“The Beautymaker” makes me nervous because of the cunning and manipulating characters. I’m afraid I won’t make it. That it will be too big a challenge to write.
I find myself writing one action-driven story and one propelled by character.
I need them both.
I will not muster initiative to start writing on “The Beautmaker” unless I have “ERG” which is much easier to feel an urge to write on. But although “ERG” is an expression of the past years experiences and writing skills development, “the Beautymaker” is in some ways the real challenge.
Friday, January 29, 2010
“The Beautymaker” makes me nervous because of the cunning and manipulating characters. I’m afraid I won’t make it. That it will be too big a challenge to write.
Thursday, January 28, 2010
The world was deep blue.
It was an early morning with the sun still below the horizon.
White snow was on the ground and whirling around in the air.
Three excavators stood with their floodlights on, together, like they had a meeting. They moved their shovels slowly.
I knew they stood there because of the new road. And if not for the thin layer of snow I would actually had seen their work.
But now, in this blue world, they looked misplaced on the white ground with the snow storming around them.
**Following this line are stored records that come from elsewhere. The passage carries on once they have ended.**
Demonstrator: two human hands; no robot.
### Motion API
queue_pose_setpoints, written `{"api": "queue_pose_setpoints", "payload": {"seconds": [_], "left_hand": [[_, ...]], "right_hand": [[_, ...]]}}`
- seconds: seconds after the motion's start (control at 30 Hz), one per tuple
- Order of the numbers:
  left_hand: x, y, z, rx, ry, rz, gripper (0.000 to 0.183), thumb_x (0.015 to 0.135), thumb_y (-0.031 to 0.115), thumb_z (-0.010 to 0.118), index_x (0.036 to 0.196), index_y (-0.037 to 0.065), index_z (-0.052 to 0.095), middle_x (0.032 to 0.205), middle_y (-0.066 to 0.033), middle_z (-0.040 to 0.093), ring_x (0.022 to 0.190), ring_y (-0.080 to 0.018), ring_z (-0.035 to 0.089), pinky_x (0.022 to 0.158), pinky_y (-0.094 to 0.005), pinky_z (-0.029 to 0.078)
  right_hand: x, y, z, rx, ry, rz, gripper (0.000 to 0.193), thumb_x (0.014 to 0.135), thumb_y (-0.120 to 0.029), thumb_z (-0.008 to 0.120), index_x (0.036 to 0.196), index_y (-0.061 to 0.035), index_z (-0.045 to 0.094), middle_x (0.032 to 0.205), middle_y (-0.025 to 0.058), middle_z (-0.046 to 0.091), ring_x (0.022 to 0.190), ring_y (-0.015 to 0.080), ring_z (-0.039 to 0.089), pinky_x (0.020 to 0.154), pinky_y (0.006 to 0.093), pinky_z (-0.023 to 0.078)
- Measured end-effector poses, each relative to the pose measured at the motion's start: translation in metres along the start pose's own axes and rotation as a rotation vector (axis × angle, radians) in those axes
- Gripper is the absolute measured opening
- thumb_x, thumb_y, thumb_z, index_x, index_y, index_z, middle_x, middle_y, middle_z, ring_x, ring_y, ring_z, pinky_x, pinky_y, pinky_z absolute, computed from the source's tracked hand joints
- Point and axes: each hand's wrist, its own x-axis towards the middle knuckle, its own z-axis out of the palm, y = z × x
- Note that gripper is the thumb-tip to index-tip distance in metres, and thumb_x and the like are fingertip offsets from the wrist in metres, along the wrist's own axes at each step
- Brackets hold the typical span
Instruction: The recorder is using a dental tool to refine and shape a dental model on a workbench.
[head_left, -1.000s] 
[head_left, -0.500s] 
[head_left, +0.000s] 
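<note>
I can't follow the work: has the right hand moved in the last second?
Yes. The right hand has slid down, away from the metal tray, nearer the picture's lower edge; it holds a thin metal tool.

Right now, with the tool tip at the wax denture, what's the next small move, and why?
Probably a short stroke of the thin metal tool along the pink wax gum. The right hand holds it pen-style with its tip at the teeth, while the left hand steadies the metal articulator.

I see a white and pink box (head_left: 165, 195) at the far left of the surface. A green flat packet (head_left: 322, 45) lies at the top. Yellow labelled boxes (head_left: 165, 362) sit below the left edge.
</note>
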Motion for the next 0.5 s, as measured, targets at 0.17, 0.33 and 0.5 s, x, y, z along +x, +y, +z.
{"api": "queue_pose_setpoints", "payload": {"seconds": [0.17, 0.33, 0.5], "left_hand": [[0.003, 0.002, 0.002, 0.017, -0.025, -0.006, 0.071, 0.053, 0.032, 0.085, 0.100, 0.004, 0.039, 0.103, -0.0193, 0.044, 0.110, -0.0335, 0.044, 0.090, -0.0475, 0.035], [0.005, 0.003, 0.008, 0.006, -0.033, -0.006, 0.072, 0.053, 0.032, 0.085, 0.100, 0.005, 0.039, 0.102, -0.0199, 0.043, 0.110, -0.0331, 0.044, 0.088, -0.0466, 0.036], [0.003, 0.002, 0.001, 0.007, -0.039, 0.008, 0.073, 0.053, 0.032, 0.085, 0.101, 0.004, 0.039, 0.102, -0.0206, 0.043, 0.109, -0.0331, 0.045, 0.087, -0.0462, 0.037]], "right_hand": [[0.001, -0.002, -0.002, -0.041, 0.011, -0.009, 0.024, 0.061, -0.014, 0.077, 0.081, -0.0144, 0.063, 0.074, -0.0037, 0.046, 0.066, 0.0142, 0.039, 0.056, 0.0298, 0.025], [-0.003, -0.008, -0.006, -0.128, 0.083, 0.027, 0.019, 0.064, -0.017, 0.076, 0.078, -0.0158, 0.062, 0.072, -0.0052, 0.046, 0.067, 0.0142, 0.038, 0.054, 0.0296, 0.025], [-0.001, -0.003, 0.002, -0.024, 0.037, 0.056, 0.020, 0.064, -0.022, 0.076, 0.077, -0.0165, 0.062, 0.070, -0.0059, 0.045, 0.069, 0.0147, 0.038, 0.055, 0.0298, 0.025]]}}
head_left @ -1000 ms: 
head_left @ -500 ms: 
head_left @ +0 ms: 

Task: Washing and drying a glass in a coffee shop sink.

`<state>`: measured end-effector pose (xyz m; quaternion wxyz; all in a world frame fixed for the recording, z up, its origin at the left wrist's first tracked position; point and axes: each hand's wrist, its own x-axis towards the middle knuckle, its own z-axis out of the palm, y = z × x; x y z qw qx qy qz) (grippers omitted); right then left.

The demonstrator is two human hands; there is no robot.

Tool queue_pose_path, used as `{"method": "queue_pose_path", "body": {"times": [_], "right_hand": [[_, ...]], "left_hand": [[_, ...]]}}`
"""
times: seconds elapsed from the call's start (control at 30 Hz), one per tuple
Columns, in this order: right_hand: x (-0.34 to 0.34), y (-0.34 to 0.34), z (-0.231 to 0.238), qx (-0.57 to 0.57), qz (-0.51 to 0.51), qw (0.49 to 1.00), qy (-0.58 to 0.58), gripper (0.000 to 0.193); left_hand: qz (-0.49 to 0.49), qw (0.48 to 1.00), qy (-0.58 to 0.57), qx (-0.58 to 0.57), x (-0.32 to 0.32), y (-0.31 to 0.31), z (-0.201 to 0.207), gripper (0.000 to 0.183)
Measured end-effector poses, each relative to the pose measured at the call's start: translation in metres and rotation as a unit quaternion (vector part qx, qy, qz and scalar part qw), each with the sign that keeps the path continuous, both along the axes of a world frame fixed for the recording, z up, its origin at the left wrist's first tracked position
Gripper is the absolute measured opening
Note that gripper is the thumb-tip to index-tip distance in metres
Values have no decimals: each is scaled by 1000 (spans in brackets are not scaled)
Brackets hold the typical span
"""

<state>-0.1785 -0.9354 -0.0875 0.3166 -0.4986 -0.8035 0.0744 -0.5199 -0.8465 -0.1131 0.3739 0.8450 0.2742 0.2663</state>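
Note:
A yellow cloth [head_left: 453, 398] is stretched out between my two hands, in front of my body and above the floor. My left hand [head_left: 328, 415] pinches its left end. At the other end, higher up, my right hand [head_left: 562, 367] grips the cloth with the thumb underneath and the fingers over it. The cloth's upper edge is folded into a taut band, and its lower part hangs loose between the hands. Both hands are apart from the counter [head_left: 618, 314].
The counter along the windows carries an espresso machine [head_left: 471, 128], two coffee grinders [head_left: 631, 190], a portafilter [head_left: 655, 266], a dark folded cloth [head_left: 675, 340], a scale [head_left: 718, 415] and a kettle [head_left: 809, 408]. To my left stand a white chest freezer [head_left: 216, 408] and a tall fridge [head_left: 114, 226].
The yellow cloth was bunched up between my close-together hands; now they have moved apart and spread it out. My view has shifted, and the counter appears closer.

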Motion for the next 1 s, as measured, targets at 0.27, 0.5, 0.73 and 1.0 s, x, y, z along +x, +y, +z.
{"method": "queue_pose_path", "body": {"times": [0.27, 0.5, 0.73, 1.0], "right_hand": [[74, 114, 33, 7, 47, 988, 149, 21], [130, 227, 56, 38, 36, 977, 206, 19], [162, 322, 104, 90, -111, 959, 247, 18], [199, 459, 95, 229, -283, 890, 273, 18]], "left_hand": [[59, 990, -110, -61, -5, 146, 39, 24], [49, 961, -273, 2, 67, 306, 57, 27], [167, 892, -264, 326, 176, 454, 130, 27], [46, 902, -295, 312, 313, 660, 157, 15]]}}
This blue landscape and the excavator’s floodlights caught me. I wanted to take a picture of it. To keep it saved forever.
But the bus moved on, not caring about the magical, fairytale world it was passing through.
I saw it through a dirty window.
Three excavators in a blue world passed by.
Never to return.
Wednesday, January 27, 2010
Talking about Happy Endings, I think Heat is a great movie.
I disapprove of the ending though. It’s not because it is a sad ending, but because it is pointless and predictable.
I think it would have been better if Neil McCauley gets his call from Nate that all is clear, Vincent Hanna sits with his wife at the emergency and then the movie ends.
First of all, the fact that Neil McCauley goes for Waingro is not according to character. Neil has proven to be a very disciplined guy who has a plan and doesn’t get tempted. Like the robbery they just left in the middle of the act.
Then suddenly he decides that Waingro is worth the risk. He has his dreams within reach and he risks it all? No, it doesn’t work for me. Waingro is not that important. Van Zant might have been, but not Waingro. There was a great setup for killing Van Zant, but very little so for Waingro.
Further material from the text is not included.